One Mississippi: Tig Notaro's new Amazon Prime series
September 13, 2016 11:31 AM - Season 1 (Full Season) - Subscribe

Tig Notaro's new series One Mississippi is a fictional "traumedy" based on events in Notaro's life, and follows her as she returns to her hometown after a double mastectomy and the sudden death of her mother. Released September 9th, the first season tells a complete story in six 30-minute episodes, with a full narrative arc that includes both dramatic and comedic high points. This post is for discussion of the entire 3-hour story, so spoilers within. (Most important spoiler: it's great.)
posted by mediareport (6 comments total) 4 users marked this as a favorite
 
It's devastatingly good, in so many ways.

Tig is perfectly herself. Obviously, she's playing herself, in a real story, but she's not being "Stand Up Comic Tig Notaro", she's being a person who's in multiple shitty situations and reacting like a human being. The fact that she uses it for her radio show doesn't come across like the filler standup bits of early Seinfeld; it comes across as her processing the things that are going on in real time, along with the audience.

Two things I didn't like were her stepdad, who is just cartoonishly cardboardy. He grows a bit, but still seems more like a character than pretty much anyone else. Well, anyone else besides Casey Wilson, who I love so much when she's playing crazy people who are barely holding it together and don't even realize it (e.g., Happy Endings, Marry Me).

But her brother is just perfect, and the writing is top-notch, especially how they dole out info in dribs and drabs without doing too much exposition.

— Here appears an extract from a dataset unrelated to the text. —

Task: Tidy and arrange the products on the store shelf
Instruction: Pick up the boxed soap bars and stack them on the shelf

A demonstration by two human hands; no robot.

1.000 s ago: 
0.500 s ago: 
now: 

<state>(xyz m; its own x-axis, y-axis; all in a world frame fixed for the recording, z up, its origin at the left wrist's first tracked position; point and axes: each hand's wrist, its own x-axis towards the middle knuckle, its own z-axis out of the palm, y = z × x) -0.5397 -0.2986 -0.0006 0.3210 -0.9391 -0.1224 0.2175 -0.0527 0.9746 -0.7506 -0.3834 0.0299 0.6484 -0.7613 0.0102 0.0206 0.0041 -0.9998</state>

Which leads into possibly my favorite thing: as noted earlier, the radio bits. It would have been so easy to fall into a trap where every episode had an intro radio bit to exposit at us, or a closing radio bit to tie things all up in a neat little bow, but instead, it was just a thing that Tig did. It was her job rather than a window into her soul or whatever.

A+++ would allow it to break my heart again.
posted by Etrigan at 11:41 AM on September 13, 2016 [2 favorites]


I loved bingeing this. It's a sweet, gentle, genuinely funny and totally heartfelt show about family, illness, death and sex, and is beautifully filmed, acted and edited. The writing is excellent and mostly understated, but manages to have real emotional power. It starts a bit slow but then gets very rich, with interesting character arcs and comedic payoffs along the way. I particularly liked the balance it strikes between dramatic and comedic moments (hint: it favors the former); it doesn't revel in awkwardness but instead has well-drawn, oddly funny characters who seem fairly realistic (agree with you, Etrigan, about the stepfather; he's the only one who's too much of a caricature). Noah Harpster is perfect as Tig's brother, and the way the show handled the b-story of Tig's sex life, flirting and relationships - well, it just all worked.

Highly recommended.
posted by mediareport at 11:50 AM on September 13, 2016


Stepfather might be my favorite character so far (two episodes in), only because I grew up with people/am a person sometimes like him.
posted by infinitewindow at 12:41 PM on September 13, 2016


So good. I'm now watching all six episodes again with someone else just days after my first viewing by myself.
posted by Ivan Fyodorovich at 8:08 AM on September 14, 2016


Really enjoyed the whole thing. But what really really hit me in a way I didn't expect was that graveyard scene. It's possibly one of the most cheerfully bleak scenes I have ever seen/read. The stories are heartbreaking but the presentation is so upbeat.
posted by M Edward at 9:40 AM on September 19, 2016 [3 favorites]


My takeaway is that Tig Notaro must be one of the bravest person I have ever seen.